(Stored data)

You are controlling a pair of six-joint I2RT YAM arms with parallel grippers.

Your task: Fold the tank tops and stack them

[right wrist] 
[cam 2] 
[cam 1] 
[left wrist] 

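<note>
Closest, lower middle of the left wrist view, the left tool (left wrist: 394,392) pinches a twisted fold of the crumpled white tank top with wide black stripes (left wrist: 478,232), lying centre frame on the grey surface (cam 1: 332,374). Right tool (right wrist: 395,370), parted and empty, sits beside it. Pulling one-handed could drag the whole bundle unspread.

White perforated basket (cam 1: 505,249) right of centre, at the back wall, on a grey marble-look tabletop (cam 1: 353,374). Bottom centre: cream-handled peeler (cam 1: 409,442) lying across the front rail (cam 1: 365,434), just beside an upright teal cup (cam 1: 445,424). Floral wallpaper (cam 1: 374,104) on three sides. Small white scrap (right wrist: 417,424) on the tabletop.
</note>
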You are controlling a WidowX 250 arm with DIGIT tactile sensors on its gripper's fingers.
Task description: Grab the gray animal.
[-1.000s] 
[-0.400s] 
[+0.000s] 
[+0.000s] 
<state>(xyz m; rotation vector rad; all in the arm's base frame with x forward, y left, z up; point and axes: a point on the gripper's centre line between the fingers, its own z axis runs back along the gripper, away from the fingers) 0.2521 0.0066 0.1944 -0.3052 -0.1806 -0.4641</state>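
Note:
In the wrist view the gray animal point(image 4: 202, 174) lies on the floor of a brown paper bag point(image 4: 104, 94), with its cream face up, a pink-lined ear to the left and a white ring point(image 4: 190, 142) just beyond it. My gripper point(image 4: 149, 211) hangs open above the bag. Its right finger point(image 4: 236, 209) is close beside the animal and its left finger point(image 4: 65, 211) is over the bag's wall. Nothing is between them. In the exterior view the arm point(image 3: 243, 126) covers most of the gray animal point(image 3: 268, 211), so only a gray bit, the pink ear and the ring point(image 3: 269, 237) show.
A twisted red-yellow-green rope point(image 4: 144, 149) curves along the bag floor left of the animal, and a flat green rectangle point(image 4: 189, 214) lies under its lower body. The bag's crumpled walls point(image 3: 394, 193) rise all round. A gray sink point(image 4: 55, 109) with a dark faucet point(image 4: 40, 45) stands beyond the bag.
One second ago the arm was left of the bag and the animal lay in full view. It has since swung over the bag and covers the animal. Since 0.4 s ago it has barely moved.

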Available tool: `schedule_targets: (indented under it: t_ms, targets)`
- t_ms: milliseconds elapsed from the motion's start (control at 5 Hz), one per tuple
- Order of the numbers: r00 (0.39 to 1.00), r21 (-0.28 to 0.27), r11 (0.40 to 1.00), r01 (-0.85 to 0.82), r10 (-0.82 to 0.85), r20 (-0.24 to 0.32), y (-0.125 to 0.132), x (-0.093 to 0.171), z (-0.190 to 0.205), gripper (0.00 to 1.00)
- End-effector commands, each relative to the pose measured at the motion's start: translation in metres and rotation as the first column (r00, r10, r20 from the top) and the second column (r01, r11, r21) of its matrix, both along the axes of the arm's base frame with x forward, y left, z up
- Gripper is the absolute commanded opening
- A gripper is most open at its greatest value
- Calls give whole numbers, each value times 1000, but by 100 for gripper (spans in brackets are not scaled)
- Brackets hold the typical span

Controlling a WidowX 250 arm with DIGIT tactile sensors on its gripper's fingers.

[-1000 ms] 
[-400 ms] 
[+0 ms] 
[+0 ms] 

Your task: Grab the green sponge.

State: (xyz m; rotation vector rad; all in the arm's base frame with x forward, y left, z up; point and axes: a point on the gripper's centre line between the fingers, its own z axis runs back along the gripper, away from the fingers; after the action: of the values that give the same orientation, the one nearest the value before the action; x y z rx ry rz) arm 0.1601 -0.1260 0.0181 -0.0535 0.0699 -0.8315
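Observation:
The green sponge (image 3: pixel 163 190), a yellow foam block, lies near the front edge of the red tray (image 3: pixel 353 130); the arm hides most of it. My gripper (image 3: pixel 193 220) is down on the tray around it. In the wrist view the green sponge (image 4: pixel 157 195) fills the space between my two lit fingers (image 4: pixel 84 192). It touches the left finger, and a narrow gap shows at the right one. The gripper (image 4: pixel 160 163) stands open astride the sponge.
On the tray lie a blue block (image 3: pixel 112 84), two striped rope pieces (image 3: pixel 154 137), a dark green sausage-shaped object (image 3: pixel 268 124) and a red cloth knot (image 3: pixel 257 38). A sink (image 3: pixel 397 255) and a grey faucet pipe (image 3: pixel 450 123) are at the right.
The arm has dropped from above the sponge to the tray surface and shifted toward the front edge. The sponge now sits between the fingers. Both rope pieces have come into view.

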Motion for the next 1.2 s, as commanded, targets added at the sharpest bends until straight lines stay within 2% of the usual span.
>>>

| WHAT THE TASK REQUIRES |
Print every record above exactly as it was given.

| EXERCISE ANSWER |
You are controlling a pair of six-joint I2RT YAM arms with parallel grippers.

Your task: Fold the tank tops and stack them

[right wrist] 
[cam 2] 
[cam 1] 
[left wrist] 

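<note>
Closest, lower middle of the left wrist view, the left tool (left wrist: 394,392) pinches a twisted fold of the crumpled white tank top with wide black stripes (left wrist: 478,232), lying centre frame on the grey surface (cam 1: 332,374). Right tool (right wrist: 395,370), parted and empty, sits beside it. Pulling one-handed could drag the whole bundle unspread.

White perforated basket (cam 1: 505,249) right of centre, at the back wall, on a grey marble-look tabletop (cam 1: 353,374). Bottom centre: cream-handled peeler (cam 1: 409,442) lying across the front rail (cam 1: 365,434), just beside an upright teal cup (cam 1: 445,424). Floral wallpaper (cam 1: 374,104) on three sides. Small white scrap (right wrist: 417,424) on the tabletop.
</note>
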You are controlling a WidowX 250 arm with DIGIT tactile sensors on its gripper's fingers.
Task description: Grab the gray animal.
[-1.000s] 
[-0.400s] 
[+0.000s] 
[+0.000s] 
<state>(xyz m; rotation vector rad; all in the arm's base frame with x forward, y left, z up; point and axes: a point on the gripper's centre line between the fingers, its own z axis runs back along the gripper, away from the fingers) 0.2521 0.0066 0.1944 -0.3052 -0.1806 -0.4641</state>
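Note:
In the wrist view the gray animal point(image 4: 202, 174) lies on the floor of a brown paper bag point(image 4: 104, 94), with its cream face up, a pink-lined ear to the left and a white ring point(image 4: 190, 142) just beyond it. My gripper point(image 4: 149, 211) hangs open above the bag. Its right finger point(image 4: 236, 209) is close beside the animal and its left finger point(image 4: 65, 211) is over the bag's wall. Nothing is between them. In the exterior view the arm point(image 3: 243, 126) covers most of the gray animal point(image 3: 268, 211), so only a gray bit, the pink ear and the ring point(image 3: 269, 237) show.
A twisted red-yellow-green rope point(image 4: 144, 149) curves along the bag floor left of the animal, and a flat green rectangle point(image 4: 189, 214) lies under its lower body. The bag's crumpled walls point(image 3: 394, 193) rise all round. A gray sink point(image 4: 55, 109) with a dark faucet point(image 4: 40, 45) stands beyond the bag.
One second ago the arm was left of the bag and the animal lay in full view. It has since swung over the bag and covers the animal. Since 0.4 s ago it has barely moved.
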
Available tool: `schedule_targets: (indented under it: t_ms, targets)`
- t_ms: milliseconds elapsed from the motion's start (control at 5 Hz), one per tuple
- Order of the numbers: r00 (0.39 to 1.00), r21 (-0.28 to 0.27), r11 (0.40 to 1.00), r01 (-0.85 to 0.82), r10 (-0.82 to 0.85), r20 (-0.24 to 0.32), y (-0.125 to 0.132), x (-0.093 to 0.171), z (-0.190 to 0.205), gripper (0.00 to 1.00)
- End-effector commands, each relative to the pose measured at the motion's start: translation in metres and rotation as the first column (r00, r10, r20 from the top) and the second column (r01, r11, r21) of its matrix, both along the axes of the arm's base frame with x forward, y left, z up
- Gripper is the absolute commanded opening
- A gripper is most open at its greatest value
- Calls give whole numbers, each value times 1000, but by 100 for gripper (spans in brackets are not scaled)
- Brackets hold the typical span

Controlling a WidowX 250 arm with DIGIT tactile sensors on its gripper's fingers.

[-1000 ms] 
[-400 ms] 
[+0 ms] 
[+0 ms] 

Your task: Grab the green sponge.

State: (xyz m; rotation vector rad; all in the arm's base frame with x forward, y left, z up; point and axes: a point on the gripper's centre line between the fingers, its own z axis runs back along the gripper, away from the fingers; after the action: of the values that give the same orientation, the one nearest the value before the action; x y z rx ry rz) arm 0.1601 -0.1260 0.0181 -0.0535 0.0699 -0.8315
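Observation:
The green sponge (image 3: pixel 163 190), a yellow foam block, lies near the front edge of the red tray (image 3: pixel 353 130); the arm hides most of it. My gripper (image 3: pixel 193 220) is down on the tray around it. In the wrist view the green sponge (image 4: pixel 157 195) fills the space between my two lit fingers (image 4: pixel 84 192). It touches the left finger, and a narrow gap shows at the right one. The gripper (image 4: pixel 160 163) stands open astride the sponge.
On the tray lie a blue block (image 3: pixel 112 84), two striped rope pieces (image 3: pixel 154 137), a dark green sausage-shaped object (image 3: pixel 268 124) and a red cloth knot (image 3: pixel 257 38). A sink (image 3: pixel 397 255) and a grey faucet pipe (image 3: pixel 450 123) are at the right.
The arm has dropped from above the sponge to the tray surface and shifted toward the front edge. The sponge now sits between the fingers. Both rope pieces have come into view.
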
Motion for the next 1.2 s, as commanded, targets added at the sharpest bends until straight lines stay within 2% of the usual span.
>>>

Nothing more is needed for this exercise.